January 30, 2009 11:12AM

Obama’s First Broken Campaign Promise

Over on the Tech Liberation Front blog, I’ve been following the Obama administration’s early steps on transparency, a subject we dove into at a December Cato policy forum called “Just Give Us the Data!

President Obama committed to make his administration “the most open and transparent in history.” Boilerplate promises like this often go into campaigns and electioneering. But as a senator, Obama was a leading proponent of the Federal Funding Accountability and Transparency Act, which created USASpend​ing​.gov. Unlike typical politicians promising the most ethical [whatever-they’re-running-for] in history, President Obama and his staff know what transparency is and how to deliver it.

Breaking from the pack, who were (rightly) appreciative of early presidential memoranda calling for new guidelines governing the Freedom of Information Act and an Open Government Directive, I noted the absence of concrete action on the part of the White House itself.

The new administration did not port over the transition’s excellent “Seat at the Table” program, in which documents submitted to the transition team were posted online and subjected to public comment. That failure I called “The Transparency Dog that Didn’t Bark.”

The economic stimulus bill contains a helpful, if imperfect, requirement for disclosure of stimulus spending on a site called Recov​ery​.gov — perhaps the most‐​visited non‐​existent Web site in history.

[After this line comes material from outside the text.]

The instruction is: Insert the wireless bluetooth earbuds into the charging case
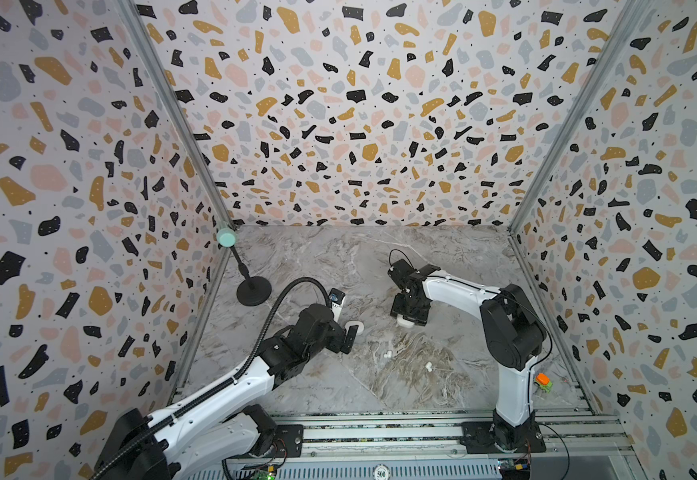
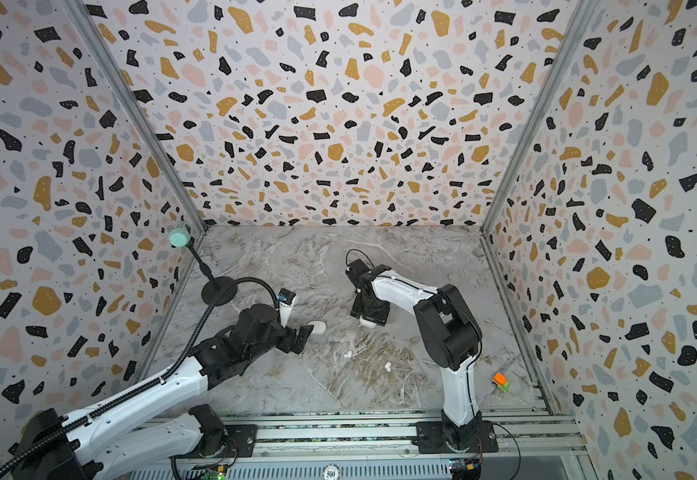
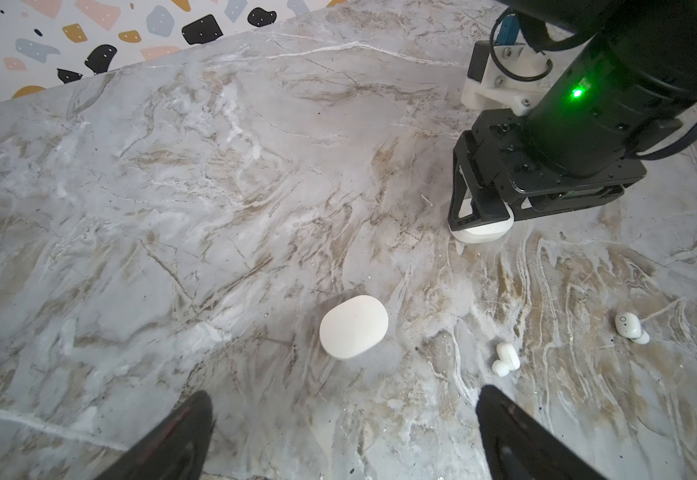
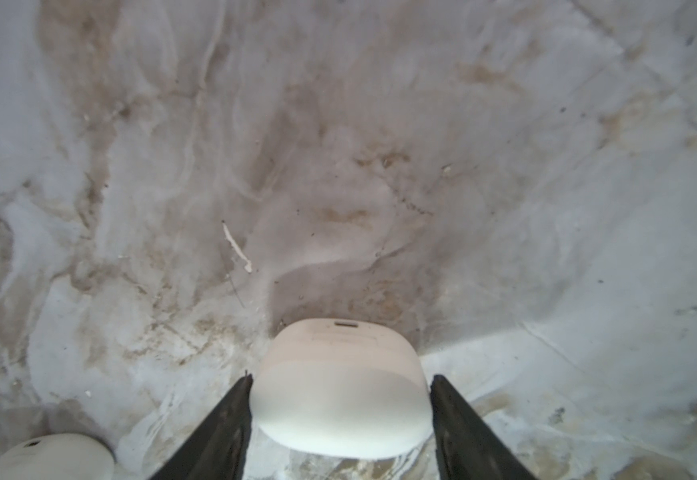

The White House is not walking the talk on transparency, and yesterday the president violated a campaign promise on transparency. Instead of posting bills sent to him by Congress for five days and taking public comment, President Obama signed non‐​emergency legislation the day after receiving it. Poli​ti​Fact​.com rated this as President Obama’s first broken campaign promise.

The president’s good intentions are not in doubt, but nobody ever said delivering on transparency was going to be easy. So far, he seems to be having a rough time of it. The Obama administration can still deliver revolutionary change in the transparency area, but it has to actually work at it and take concrete steps.